WVMountaineerJack said:


> Some people have said they add hot water that was heated on the stovetop and didnt get a big splash???? WVMJ



Well, I didn't know that at the time. So I added cold water to boiling honey... 
Thinking back, this was a terrible idea...
My entire kitchen was covered in a toffee like syrup that harden immediately on contact...
Here a pic during cleanup...


----------



## YourCaptain

Downwards said:


> What is druid mead and viking mead? Sounds like a productive day!



Productive indeed...






I have friends who are pagan. The use mead as part of various rituals. I found traditional druid and viking mead recipes. They just variations on each other really. Recipes coming soon


----------



## YourCaptain

seth8530 said:


> Please post those recipies and pics. We always love to share.



Recipes coming soon...

As for pics...
















And I have no idea why my pics rotate when they upload. They are the right way up on my phone.


----------



## fatbloke

The first two pic's of the batches in the pans, look like a Tikka Masala and Thai curry recipes, waiting to be cooked down to reduce before serving with rice ::

See some of those naming terms you've used I have a bit of an issue with. How the f**k do the writers of the recipes know that druids made meads like this or vikings made meads like that ?

Neither group were known to record much in writing etc so what they might have used can only be a guesstimate. Some from proper scientific findings, from archaeological study and some from Hollywood fantasy.

I'm not criticising your efforts at producing different brews, just that we have no way of knowing whether X made this or Y made that (plus it perpetuates the mumbo jumbo talked about in respect of meads and mead making). Hell even the few archaic recipes that float around the net only seem to go back like 5 or 6 hundred years, and even those ones are light on detail.

I've no idea about the "viking" or "druid" ones, other than they might be better described as methyglyn or maybe hippocras ?

Whereas, the strawb/vanilla one ? Well you'll likely find that to keep anything in the way of colour and flavour from the fruit, it needs to be added to the batch after it's actually finished fermenting. Strawberries don't actually have that strong a flavour and most of what they do have is from the sugars, plus fermented strawberry wines tend to come out "straw" coloured.

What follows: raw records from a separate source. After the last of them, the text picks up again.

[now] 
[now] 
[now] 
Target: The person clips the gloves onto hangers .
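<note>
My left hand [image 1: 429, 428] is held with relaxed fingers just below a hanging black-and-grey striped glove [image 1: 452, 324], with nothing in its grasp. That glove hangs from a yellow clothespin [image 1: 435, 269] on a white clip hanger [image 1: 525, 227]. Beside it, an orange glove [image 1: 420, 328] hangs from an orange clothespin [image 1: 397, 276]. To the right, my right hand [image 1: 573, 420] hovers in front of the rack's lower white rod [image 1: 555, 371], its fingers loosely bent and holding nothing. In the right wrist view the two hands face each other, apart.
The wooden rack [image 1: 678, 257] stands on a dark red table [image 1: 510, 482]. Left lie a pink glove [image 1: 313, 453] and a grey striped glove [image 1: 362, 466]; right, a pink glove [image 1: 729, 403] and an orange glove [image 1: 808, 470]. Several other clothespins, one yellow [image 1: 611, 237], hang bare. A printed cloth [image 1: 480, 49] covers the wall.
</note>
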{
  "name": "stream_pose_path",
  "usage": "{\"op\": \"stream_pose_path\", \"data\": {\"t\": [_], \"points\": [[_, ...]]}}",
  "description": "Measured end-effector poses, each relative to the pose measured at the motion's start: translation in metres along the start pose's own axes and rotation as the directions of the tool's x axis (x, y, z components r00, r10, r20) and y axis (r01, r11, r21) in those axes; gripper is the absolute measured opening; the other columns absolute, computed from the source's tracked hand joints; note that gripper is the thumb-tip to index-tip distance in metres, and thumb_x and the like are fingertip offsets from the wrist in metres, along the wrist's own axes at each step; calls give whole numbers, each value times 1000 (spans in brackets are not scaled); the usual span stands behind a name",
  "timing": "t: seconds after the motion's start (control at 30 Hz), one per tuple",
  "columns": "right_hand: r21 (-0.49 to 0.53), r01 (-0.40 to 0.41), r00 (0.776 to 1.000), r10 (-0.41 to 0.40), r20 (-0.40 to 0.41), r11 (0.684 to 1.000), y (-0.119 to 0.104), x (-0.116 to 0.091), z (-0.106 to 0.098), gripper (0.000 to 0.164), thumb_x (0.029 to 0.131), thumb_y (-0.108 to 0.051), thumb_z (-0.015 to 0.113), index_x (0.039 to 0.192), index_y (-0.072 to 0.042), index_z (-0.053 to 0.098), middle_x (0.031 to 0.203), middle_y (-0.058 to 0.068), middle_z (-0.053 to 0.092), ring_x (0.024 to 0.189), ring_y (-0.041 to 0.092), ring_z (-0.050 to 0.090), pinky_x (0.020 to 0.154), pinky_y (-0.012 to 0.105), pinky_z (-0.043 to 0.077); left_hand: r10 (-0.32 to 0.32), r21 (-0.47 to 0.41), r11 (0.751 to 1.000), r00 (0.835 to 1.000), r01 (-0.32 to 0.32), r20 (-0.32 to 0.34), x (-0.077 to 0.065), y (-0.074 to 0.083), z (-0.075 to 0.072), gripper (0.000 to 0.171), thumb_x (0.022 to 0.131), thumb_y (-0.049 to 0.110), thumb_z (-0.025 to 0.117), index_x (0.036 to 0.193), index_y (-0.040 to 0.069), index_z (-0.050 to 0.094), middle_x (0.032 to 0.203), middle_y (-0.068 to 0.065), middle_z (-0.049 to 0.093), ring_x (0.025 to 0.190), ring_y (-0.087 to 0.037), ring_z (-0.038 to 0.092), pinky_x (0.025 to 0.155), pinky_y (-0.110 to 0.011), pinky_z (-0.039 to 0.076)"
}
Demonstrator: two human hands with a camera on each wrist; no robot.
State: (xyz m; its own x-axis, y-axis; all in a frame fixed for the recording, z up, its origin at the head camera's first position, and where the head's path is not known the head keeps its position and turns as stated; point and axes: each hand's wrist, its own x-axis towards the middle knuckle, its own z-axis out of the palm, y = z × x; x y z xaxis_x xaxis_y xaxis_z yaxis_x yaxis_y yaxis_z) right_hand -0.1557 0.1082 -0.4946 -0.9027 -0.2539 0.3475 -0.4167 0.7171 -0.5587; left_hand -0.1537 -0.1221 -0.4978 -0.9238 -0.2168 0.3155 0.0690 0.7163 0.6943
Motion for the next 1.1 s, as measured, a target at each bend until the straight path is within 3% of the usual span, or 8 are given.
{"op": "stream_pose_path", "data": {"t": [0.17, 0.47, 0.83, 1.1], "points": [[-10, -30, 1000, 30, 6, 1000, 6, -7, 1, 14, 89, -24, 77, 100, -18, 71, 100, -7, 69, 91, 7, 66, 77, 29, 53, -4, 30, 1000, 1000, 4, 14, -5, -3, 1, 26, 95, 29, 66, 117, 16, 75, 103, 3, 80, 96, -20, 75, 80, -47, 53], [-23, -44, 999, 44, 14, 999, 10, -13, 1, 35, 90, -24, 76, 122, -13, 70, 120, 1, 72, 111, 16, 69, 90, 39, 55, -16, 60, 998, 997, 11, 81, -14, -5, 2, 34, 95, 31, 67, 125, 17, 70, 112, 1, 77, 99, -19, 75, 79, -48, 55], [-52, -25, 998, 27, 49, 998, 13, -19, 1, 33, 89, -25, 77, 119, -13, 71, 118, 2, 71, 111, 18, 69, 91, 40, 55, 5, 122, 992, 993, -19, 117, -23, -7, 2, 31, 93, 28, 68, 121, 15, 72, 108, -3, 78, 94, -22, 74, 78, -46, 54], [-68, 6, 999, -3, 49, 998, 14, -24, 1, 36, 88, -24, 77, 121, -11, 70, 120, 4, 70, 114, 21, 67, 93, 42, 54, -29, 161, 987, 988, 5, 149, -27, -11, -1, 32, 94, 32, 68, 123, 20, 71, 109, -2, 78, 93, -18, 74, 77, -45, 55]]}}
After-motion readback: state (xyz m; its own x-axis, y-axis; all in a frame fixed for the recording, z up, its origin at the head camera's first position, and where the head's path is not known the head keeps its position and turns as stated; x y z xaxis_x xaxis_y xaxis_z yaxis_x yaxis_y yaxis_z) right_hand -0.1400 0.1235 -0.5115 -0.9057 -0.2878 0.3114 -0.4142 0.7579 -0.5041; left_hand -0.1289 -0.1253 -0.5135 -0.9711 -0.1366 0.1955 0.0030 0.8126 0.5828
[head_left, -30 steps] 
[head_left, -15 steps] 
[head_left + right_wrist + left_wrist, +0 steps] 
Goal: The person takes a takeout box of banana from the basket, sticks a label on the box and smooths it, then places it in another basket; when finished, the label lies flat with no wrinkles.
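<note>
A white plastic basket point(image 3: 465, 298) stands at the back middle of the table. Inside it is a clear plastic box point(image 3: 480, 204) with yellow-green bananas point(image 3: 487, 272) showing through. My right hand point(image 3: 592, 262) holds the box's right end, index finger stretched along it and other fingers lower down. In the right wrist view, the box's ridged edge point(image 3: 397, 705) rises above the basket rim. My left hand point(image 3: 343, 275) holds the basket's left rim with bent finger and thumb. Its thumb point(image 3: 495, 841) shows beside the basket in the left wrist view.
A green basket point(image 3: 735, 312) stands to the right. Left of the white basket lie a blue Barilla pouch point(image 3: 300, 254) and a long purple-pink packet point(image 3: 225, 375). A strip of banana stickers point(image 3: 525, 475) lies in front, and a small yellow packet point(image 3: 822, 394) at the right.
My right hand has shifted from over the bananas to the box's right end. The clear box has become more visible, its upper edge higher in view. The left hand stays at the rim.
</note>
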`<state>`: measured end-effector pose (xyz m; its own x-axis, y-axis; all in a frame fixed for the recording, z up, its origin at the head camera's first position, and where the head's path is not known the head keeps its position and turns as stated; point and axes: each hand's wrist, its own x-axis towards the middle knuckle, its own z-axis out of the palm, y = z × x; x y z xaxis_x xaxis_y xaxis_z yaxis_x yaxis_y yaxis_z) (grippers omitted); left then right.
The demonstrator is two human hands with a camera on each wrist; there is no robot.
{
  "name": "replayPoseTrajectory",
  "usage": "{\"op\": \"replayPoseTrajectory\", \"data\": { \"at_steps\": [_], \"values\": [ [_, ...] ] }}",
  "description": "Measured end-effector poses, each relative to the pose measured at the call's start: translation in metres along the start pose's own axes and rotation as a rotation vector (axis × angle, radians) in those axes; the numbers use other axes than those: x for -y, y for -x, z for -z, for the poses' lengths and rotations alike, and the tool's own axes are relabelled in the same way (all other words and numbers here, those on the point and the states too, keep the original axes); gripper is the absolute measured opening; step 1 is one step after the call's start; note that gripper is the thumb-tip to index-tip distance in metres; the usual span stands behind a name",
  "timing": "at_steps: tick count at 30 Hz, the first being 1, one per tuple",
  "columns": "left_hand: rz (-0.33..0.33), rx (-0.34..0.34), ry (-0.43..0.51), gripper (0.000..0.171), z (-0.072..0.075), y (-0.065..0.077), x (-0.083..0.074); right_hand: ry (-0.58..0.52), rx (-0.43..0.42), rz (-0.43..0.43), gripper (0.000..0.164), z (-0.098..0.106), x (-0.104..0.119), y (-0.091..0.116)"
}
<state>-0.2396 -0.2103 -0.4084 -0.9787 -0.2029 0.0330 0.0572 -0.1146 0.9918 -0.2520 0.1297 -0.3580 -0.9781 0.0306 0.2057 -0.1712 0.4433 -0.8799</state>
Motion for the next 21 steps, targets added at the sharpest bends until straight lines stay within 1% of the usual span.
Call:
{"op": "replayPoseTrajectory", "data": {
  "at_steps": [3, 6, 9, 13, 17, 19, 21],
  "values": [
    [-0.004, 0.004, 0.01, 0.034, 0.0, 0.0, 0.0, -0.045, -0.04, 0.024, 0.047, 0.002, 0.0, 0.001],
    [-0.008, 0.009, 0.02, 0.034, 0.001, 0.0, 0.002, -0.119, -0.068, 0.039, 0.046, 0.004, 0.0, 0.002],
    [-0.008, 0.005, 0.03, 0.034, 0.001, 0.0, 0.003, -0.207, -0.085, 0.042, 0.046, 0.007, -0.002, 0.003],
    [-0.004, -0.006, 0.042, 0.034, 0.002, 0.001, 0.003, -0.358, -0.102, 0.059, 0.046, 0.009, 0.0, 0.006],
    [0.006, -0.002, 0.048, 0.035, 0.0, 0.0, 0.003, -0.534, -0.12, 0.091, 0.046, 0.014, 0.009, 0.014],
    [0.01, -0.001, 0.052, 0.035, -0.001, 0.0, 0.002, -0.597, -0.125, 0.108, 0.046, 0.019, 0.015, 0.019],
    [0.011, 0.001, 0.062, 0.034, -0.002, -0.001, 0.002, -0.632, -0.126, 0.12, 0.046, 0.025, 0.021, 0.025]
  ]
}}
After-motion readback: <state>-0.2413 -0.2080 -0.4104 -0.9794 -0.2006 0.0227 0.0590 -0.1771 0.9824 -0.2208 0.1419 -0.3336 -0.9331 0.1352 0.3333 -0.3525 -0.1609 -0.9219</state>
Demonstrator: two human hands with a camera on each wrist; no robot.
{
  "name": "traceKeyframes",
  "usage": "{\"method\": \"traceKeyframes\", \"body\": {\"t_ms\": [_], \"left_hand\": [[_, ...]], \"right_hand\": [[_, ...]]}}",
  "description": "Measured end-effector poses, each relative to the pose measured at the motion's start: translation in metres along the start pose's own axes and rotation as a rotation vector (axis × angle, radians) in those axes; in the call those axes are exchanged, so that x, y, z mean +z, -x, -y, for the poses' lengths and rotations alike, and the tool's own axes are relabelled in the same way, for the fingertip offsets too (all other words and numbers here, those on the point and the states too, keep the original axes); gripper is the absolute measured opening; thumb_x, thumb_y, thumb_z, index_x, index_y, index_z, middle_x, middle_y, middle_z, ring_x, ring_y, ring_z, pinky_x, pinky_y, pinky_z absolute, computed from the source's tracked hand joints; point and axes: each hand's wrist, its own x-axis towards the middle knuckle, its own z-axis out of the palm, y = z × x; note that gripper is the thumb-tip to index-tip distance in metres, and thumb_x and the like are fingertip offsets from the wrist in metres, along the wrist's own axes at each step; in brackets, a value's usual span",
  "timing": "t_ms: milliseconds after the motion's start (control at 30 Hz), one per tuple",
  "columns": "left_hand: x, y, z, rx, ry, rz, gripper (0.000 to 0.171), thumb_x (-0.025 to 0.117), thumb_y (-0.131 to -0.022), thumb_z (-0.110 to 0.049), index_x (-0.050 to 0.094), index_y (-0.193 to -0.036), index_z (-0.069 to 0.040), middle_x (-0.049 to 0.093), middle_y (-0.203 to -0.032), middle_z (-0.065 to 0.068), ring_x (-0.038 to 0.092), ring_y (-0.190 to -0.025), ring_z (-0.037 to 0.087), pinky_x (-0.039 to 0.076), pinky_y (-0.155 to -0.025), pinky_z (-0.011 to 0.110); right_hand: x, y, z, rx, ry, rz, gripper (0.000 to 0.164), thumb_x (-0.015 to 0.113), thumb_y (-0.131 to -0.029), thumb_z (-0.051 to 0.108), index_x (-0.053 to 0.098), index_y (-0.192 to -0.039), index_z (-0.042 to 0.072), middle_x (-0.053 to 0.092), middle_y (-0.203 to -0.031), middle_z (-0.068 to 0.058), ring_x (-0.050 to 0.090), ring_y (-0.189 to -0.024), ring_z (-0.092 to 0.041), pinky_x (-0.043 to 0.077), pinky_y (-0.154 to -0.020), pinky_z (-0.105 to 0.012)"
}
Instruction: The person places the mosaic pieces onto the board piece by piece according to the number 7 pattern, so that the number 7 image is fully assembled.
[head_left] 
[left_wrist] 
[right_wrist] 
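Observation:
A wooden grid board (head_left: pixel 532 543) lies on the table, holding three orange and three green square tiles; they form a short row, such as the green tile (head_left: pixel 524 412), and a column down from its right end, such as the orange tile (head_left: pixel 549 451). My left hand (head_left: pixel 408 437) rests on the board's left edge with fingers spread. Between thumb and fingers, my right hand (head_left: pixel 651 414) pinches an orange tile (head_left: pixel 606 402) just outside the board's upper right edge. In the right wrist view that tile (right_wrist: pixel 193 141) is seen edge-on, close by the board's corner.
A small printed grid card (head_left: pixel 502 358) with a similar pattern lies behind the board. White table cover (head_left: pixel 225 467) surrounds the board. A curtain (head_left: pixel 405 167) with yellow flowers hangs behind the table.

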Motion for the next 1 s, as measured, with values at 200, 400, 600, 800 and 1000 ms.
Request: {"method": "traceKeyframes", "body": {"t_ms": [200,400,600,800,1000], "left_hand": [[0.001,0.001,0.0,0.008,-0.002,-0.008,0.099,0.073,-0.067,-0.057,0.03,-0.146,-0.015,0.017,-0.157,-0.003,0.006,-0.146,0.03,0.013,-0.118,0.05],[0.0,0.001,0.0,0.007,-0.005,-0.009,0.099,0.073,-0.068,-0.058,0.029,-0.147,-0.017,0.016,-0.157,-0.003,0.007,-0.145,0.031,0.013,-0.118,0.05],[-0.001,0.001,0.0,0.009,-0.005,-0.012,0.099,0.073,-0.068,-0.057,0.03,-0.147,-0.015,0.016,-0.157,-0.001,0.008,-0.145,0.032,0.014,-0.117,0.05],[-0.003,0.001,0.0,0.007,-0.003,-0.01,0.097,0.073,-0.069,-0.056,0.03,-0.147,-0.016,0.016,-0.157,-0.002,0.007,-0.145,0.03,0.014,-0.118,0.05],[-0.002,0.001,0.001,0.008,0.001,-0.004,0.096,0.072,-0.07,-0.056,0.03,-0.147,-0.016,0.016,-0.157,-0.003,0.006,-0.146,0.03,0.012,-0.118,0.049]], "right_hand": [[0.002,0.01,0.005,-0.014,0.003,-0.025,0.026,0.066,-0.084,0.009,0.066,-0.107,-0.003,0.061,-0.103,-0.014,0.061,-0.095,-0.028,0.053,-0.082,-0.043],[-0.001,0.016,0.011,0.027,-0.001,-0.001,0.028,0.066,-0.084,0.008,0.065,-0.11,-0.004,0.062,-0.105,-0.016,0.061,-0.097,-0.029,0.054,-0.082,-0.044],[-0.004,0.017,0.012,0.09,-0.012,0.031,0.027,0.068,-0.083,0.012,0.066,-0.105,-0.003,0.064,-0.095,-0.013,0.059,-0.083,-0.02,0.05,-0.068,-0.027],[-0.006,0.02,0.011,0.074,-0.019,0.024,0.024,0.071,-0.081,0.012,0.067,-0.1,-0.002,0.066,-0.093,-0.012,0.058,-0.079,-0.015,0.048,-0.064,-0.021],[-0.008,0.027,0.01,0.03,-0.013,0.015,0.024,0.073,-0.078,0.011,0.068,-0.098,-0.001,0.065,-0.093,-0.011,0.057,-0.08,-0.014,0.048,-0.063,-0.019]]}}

I'd have thought that adding the fruit to secondary, along with a good dose of pectic enzyme would more likely give you some colour and flavour. 

Equally, vanilla is a flavour best extracted by alcohol (check the label on most bottles of Vanilla Extract, and they generally have to state an alcohol content, even if that's not why or what they're being sold as).

As for heating honey ? That's generally considered as a big "No-No", bochet recipes are different as the heating/burning/caramelisation is intentional (and read some of Jacks stuff, he's got some brilliant ideas about heating honey in safer ways, than open boiling - which tends to reduce the water making the honey more like toffee than honey, and it feels like burning plastic if it hits bare skin). Honey is one of natures most anti-bacterial, anti-fungal materials, and heating it just boils off/ruins a lot of the aromatics and varietal flavours.

If you're a little paranoid about possible contaminants, just mix the water and honey at room temperature and then add campden tablets/sulphites and then leave it for a few days before pitching the yeast....... usually does the trick.


----------



## YourCaptain

Wow. That was mouthful. 

1st - whether they are or are not the actual recipes is of course highly contentious. What I do know is that mead is used in many pagan festivals and my friends are delighted that they will be having a homemade batch (authentic or not) when it's time for yule and hand-fastening later this year.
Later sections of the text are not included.